New digital tool at the Royal Stoke has helped cut hospital stays by over a day

A new digital tool piloted at the Royal Stoke University Hospital has helped to cut the stays of patients re-admitted to hospital by over a day.
The "High Risk of Delayed Transfer of Care" (HRD) tool, which has been on trial at the Royal Stoke since December, uses GP and hospital health records to flag those who are likely to be stuck in hospital longer than needed, such as those with additional care needs or living alone, enabling staff.
Almost 2,000 patients at UHNM were flagged by the tool in the first three months, helping to ease pressure and free up beds in areas across the Trust including the emergency department (ED) and older adults wards.

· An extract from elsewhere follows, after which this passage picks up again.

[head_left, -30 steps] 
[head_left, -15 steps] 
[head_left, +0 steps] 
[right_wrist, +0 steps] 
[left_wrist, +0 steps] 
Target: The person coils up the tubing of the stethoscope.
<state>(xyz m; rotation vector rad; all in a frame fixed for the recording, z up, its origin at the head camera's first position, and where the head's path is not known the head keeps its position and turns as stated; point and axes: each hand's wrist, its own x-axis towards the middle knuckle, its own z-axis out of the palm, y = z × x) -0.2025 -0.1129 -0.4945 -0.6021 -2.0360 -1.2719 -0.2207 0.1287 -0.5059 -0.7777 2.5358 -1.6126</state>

Dr Andrew Davy, GP lead for research and development in ED, said: "This tool was developed to help us spot patients in our community who are most likely to face delays leaving hospital such as those who are frail, living alone, or need extra support at home.
"Too often, we wait until we've treated a patient's immediate medical problem before making discharge plans, which can cause unnecessary delays while we wait for things like therapy assessments or social care reviews.
"The HRD tool changes that, drawing on information from a patient's care records, including medical conditions, care packages, and home circumstances to identify those at high risk of delayed discharge as early as possible.
"This allows the right teams to step in sooner and start planning discharge right from the front door."
The HRD tool has helped staff to plan timely care and It runs on an opt-out basis, meaning teams using the tool will be able to access health and care records unless they are asked not to by the patient.
Dr Davy added: "On average, we're already seeing hospital stays reduced by more than a day for re-admitted patients flagged by the tool. This makes a huge difference, it's better for patients, reduces pressure on beds, and helps us keep the system flowing.
"The opt-out approach is key to the success of the HRD tool because it ensures that our clinicians to have timely access to the information they need to make early, informed decisions. This means we can identify at-risk patients sooner, coordinate support faster, and avoid unnecessary delays.
"Feedback from both clinical teams and patients thus far has been very positive, and looking ahead, we also hope to work more closely with local authorities to improve communication when patients with existing care packages come into hospital, reducing wasted visits and ensuring a smoother return home. It's all about delivering safer, more joined-up care for our local community."
The tool has been developed in-house by UHNM's business intelligence service in partnership with the Integrated Care Board (ICB), Midlands Partnership NHS Foundation Trust (MPFT), the North Staffordshire GP Federation, NHS Midlands and Lancashire Commissioning Support Unit (CSU), Keele University, Staffordshire County Council and Stoke-on-Trent City Council, along with support from UHNM Charity and the Academic Research Council.
Rob Chambers from UHNM's front of house frailty team said: "This collaborative, new approach has provided a very clear medical plan through robust communication through our teams, and the whole process worked quickly and effectively."